By Allen Essex
Valley Morning Star
September 10, 2002
In the wake of Sept. 11, many Rio Grande Valley Muslims worried that they would become targets of hatred and reprisals because the accused hijackers in the attacks were reported to share their faith.
Except for a handful of isolated incidents, that backlash never materialized in South Texas. Instead, the past year has offered the Valley's Islamic community opportunities to promote understanding of its faith.
"Actually, we had very good response and concern from Christians and other people in the Valley as soon as they heard this (Sept. 11) news," said Mohammed Farooqui, a Muslim who is professor and chairman of the University of Texas-Pan American biology department. "The faculty in my department actually contacted me to offer any kind of protection they could."
As president of the Islamic Society of South Texas, Farooqui found himself in a good position to gauge the Valley's sentiment toward Muslims in the wake of the terrorist attacks. He visited numerous churches and civic groups across the Valley to talk about Islam.
"There were about 30 presentations I did on Islam and (audiences) were very positive," he said. "They wanted to learn about Islam and the kind of backlashes people had up north."
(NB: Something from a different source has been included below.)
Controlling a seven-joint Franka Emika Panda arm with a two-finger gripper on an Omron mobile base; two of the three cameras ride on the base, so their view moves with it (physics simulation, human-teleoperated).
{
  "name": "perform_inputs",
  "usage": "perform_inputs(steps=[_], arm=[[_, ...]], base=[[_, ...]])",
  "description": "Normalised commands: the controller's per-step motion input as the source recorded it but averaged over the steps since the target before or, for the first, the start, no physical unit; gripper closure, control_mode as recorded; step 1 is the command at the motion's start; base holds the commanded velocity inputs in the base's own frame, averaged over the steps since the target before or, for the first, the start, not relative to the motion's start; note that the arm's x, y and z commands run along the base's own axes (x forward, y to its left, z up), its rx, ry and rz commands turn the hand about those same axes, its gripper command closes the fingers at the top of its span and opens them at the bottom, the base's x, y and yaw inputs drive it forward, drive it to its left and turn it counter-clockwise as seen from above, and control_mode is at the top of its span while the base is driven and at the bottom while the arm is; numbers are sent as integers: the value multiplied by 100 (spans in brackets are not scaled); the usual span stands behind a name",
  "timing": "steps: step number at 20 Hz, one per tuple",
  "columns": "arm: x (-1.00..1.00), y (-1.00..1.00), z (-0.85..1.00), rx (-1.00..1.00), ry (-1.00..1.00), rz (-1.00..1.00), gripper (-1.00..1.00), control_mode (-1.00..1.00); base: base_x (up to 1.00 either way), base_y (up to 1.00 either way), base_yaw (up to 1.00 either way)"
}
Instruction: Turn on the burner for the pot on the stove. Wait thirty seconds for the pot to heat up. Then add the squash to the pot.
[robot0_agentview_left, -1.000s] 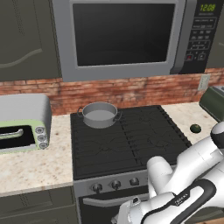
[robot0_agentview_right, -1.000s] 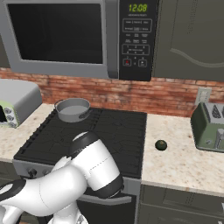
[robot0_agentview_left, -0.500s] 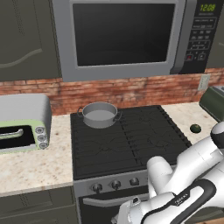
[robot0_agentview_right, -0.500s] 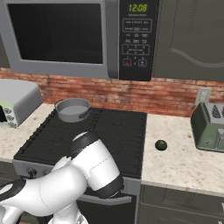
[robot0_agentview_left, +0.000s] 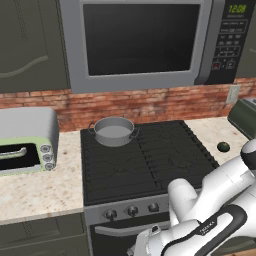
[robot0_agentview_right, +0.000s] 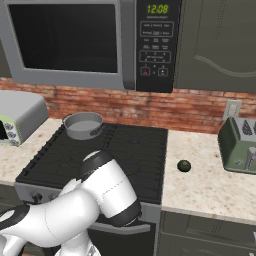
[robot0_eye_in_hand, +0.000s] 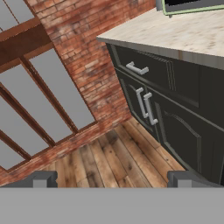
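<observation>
Claw (robot0_eye_in_hand: 112, 179) tips stand wide apart at the bottom of the hand view with nothing between them, looking at the wooden floor (robot0_eye_in_hand: 113, 157), a brick wall (robot0_eye_in_hand: 74, 48) and dark cabinet doors (robot0_eye_in_hand: 175, 113) under a bench edge. So I judge the hand hangs low in front of the base, well away from any knob.

On my base views the pot (robot0_agentview_left: 113, 131) sits on the back-left burner (robot0_agentview_left: 114, 142) of the stove (robot0_agentview_left: 150, 160); I see no flame under it, so I take the burner as unlit. The squash (robot0_agentview_right: 184, 166) lies on the bench (robot0_agentview_right: 210, 180) right of the stove, apart from it, near the toaster (robot0_agentview_right: 240, 145).

My worry is the knobs (robot0_agentview_left: 132, 211): they sit in a tight row on the front strip, and picking the wrong one would light a burner away from the pot. Lifting the arm from this folded pose could also knock the stove handle. Later, the round squash may roll off if nudged.
</observation>
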Motion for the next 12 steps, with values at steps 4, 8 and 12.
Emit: perform_inputs(steps=[4,8,12], arm=[[0,0,0,0,0,0,-100,-100],[0,0,0,0,0,0,-100,-100],[0,0,0,0,0,0,-100,-100]], base=[[0,0,0],[0,0,0],[0,0,0]])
Farooqui said Valley Muslims did not experience the level of negative and sometimes violent reactions reported elsewhere in America.
"There were a couple of incidents (in the Valley) that were isolated, no more than that," he said.
While Valley Muslims tend to feel more secure here than they might in big cities, the year following the terrorist attacks has not passed without concerns.
"We are being broadly labeled," said Alim Ansari, a Muslim from Pakistan who is superintendent of Tech Ed Charter High School in Weslaco. "The 1.3 billion Muslims living in the United States are often blamed for the crimes of a few terrorists.
"It's been happening for some time. If only one person does something, the media is going for the whole religion."
Most Valley Muslims are educated professionals, Ansari said. "The majority of them … are either medical doctors or university or college professors."
Ansari credits his children's teachers for helping educate others about Islam and protect his offspring against abuse from other children. He also said there has been a general increase in learning about the teachings of Islam.
"The educated class of the United States, they are reading more about it," he said, and that they are discovering that the religion does not promote violence.
"The Almighty has never given us the right to harm anybody, and we are accountable for it," Ansari said. "We have no right to take the life of anybody under any circumstances."